# Section B - Working with DataFrames and SQL

### B.1 Load the CSV file from HDFS, and call show() to verify the data is loaded correctly.

In [1]:
from pprint import pprint
from pyspark.sql import SparkSession

# New API
spark_session = SparkSession\
        .builder\
        .master("spark://192.168.2.87:7077") \
        .config("spark.dynamicAllocation.enabled", True)\
        .config("spark.shuffle.service.enabled", True)\
        .config("spark.dynamicAllocation.executorIdleTimeout","30s")\
        .config("spark.executor.cores",4)\
        .appName("Julie_Rajkumar_Amarwani_Lab3_Section-B")\
        .getOrCreate()

# Old API (RDD)
spark_context = spark_session.sparkContext

#### Loading CSV file

In [2]:
data_frame = spark_session.read\
    .option("header", "true")\
    .csv('hdfs://192.168.2.87:9000/parking-citations.csv')\
    .cache()

#### Verifying the data is loaded correctly.

In [3]:
data_frame.show()

+-------------+--------------------+----------+--------+-----------+--------------+-----------------+----+----+----------+-----+--------------------+-----+------+--------------+---------------------+-----------+---------+---------+------------------+-----------------+----------------------+
|Ticket number|          Issue Date|Issue time|Meter Id|Marked Time|RP State Plate|Plate Expiry Date| VIN|Make|Body Style|Color|            Location|Route|Agency|Violation code|Violation Description|Fine amount| Latitude|Longitude|Agency Description|Color Description|Body Style Description|
+-------------+--------------------+----------+--------+-----------+--------------+-----------------+----+----+----------+-----+--------------------+-----+------+--------------+---------------------+-----------+---------+---------+------------------+-----------------+----------------------+
|   1103341116|2015-12-21T00:00:...|      1251|    null|       null|            CA|           200304|null|HOND|        PA|  

### B.2 Count the number of partitions in the underlying RDD.

In [4]:
data_frame.rdd.getNumPartitions()

11

### B.3 Print the schema for the DataFrame.

In [5]:
data_frame.printSchema()

root
 |-- Ticket number: string (nullable = true)
 |-- Issue Date: string (nullable = true)
 |-- Issue time: string (nullable = true)
 |-- Meter Id: string (nullable = true)
 |-- Marked Time: string (nullable = true)
 |-- RP State Plate: string (nullable = true)
 |-- Plate Expiry Date: string (nullable = true)
 |-- VIN: string (nullable = true)
 |-- Make: string (nullable = true)
 |-- Body Style: string (nullable = true)
 |-- Color: string (nullable = true)
 |-- Location: string (nullable = true)
 |-- Route: string (nullable = true)
 |-- Agency: string (nullable = true)
 |-- Violation code: string (nullable = true)
 |-- Violation Description: string (nullable = true)
 |-- Fine amount: string (nullable = true)
 |-- Latitude: string (nullable = true)
 |-- Longitude: string (nullable = true)
 |-- Agency Description: string (nullable = true)
 |-- Color Description: string (nullable = true)
 |-- Body Style Description: string (nullable = true)

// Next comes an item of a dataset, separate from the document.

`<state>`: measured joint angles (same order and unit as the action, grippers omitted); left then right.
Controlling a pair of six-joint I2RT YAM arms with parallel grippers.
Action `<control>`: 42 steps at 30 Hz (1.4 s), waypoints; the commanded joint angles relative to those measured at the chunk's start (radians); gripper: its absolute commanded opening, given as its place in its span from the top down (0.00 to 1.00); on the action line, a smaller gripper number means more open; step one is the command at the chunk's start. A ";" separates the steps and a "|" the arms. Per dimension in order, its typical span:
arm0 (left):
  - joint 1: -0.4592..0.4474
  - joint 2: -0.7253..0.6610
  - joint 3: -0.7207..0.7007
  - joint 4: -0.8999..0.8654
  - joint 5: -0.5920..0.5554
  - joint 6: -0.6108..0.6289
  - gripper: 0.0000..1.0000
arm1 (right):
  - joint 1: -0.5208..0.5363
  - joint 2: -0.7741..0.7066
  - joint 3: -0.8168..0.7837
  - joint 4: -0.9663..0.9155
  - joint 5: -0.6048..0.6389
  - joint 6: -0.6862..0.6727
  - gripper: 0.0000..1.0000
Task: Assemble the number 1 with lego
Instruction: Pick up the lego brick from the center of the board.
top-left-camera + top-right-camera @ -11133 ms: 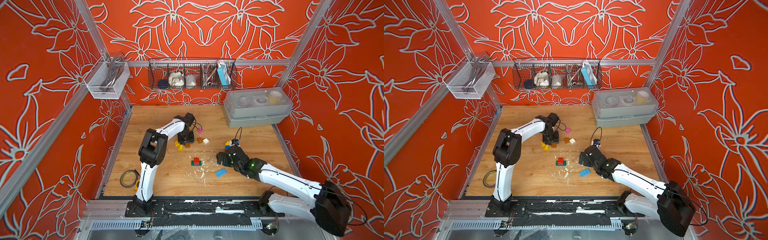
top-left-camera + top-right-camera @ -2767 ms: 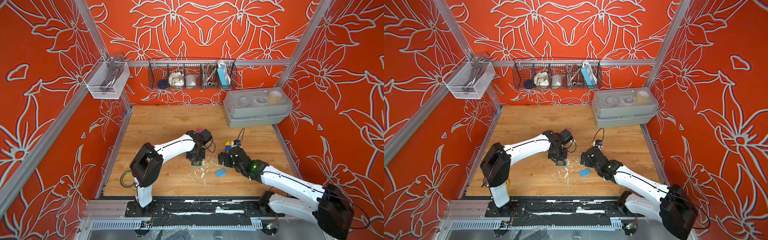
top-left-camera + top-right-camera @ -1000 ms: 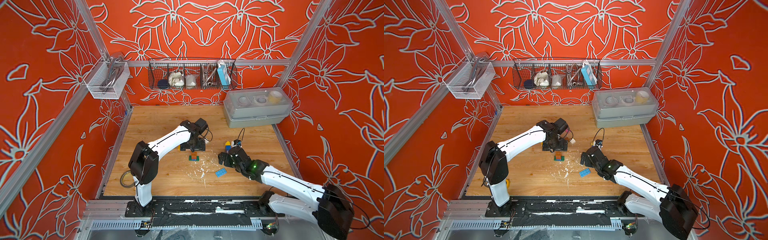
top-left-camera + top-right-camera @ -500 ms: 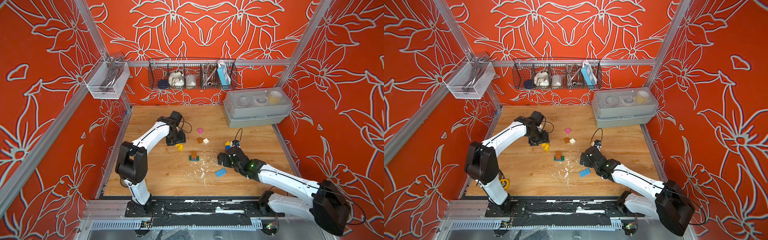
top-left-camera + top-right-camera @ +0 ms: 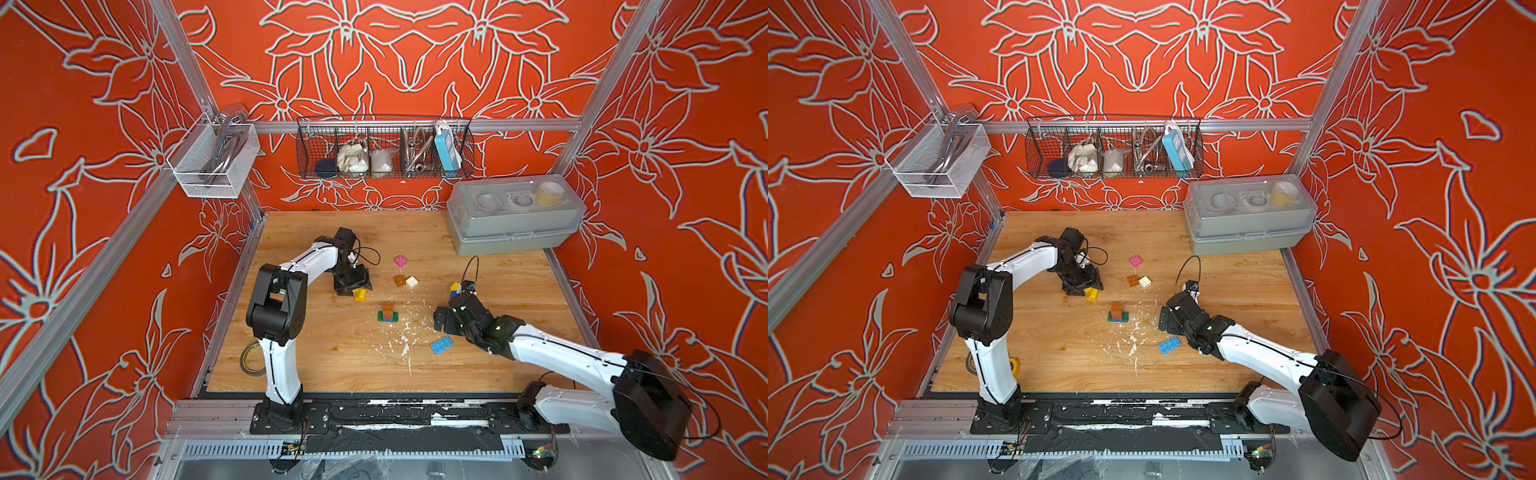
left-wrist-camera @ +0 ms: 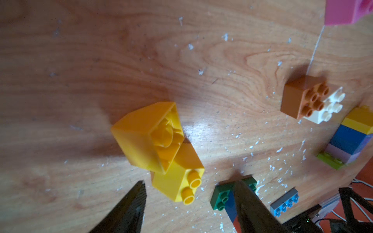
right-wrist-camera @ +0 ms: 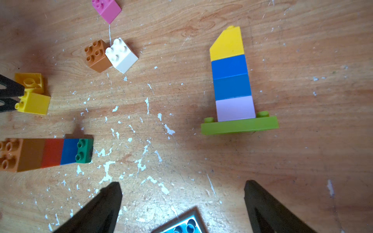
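Note:
My left gripper (image 6: 189,182) is open and low over the table (image 5: 324,357), its fingertips on either side of the near end of a yellow lego brick (image 6: 177,177) lying on its side, with gaps on both sides. A second yellow brick (image 6: 147,137) leans on it, hollow side showing. In both top views that gripper (image 5: 354,285) (image 5: 1084,286) is at the yellow bricks (image 5: 360,294). A brown-red-blue stack on a green plate (image 5: 388,312) (image 7: 46,153) stands mid-table. My right gripper (image 7: 182,183) is open above a light blue plate (image 7: 179,224) (image 5: 441,345).
A tower of yellow, blue and lilac bricks on a lime plate (image 7: 232,80) stands beyond the right gripper. Brown (image 5: 400,281), white (image 5: 412,281) and pink (image 5: 400,261) bricks lie loose. A grey lidded box (image 5: 513,224) sits back right, a tape roll (image 5: 252,359) front left.
My left arm has swung away from the brown-topped stack to the yellow bricks at the left, and its jaws have narrowed. The right arm has stayed put.

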<state>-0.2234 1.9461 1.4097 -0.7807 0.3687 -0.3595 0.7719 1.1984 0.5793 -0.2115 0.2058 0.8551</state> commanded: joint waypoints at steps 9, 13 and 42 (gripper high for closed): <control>-0.014 0.027 -0.002 -0.036 -0.002 0.019 0.31 | -0.010 0.001 0.024 -0.011 0.003 -0.010 0.00; -0.036 0.024 -0.001 -0.053 -0.016 0.030 0.30 | -0.012 0.000 0.023 -0.011 0.001 -0.011 0.00; -0.132 0.033 0.062 -0.115 -0.295 -0.219 0.26 | -0.013 -0.022 0.001 0.006 0.002 -0.013 0.00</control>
<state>-0.3408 1.9560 1.4319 -0.8810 0.1036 -0.5480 0.7635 1.1900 0.5831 -0.2089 0.2039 0.8509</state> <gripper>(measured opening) 0.738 0.998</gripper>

### B.4 Count the number of rows in the CSV file.

In [6]:
print("Total number of rows : ",data_frame.count())

Total number of rows :  9881842


### B.5 Drop the columns Agency Description, Agency, and Route.

In [7]:
data_frame_drop = data_frame.drop("Agency Description","Agency","Route")

print("Schema after deleting the above mentioned column \n")

data_frame_drop.printSchema()

Schema after deleting the above mentioned column 

root
 |-- Ticket number: string (nullable = true)
 |-- Issue Date: string (nullable = true)
 |-- Issue time: string (nullable = true)
 |-- Meter Id: string (nullable = true)
 |-- Marked Time: string (nullable = true)
 |-- RP State Plate: string (nullable = true)
 |-- Plate Expiry Date: string (nullable = true)
 |-- VIN: string (nullable = true)
 |-- Make: string (nullable = true)
 |-- Body Style: string (nullable = true)
 |-- Color: string (nullable = true)
 |-- Location: string (nullable = true)
 |-- Violation code: string (nullable = true)
 |-- Violation Description: string (nullable = true)
 |-- Fine amount: string (nullable = true)
 |-- Latitude: string (nullable = true)
 |-- Longitude: string (nullable = true)
 |-- Color Description: string (nullable = true)
 |-- Body Style Description: string (nullable = true)



### B.6 Find the mean fine amount (you need to convert the column to a float).

In [8]:
print("Before Converting to float type")
data_frame.select('Fine amount').show(10)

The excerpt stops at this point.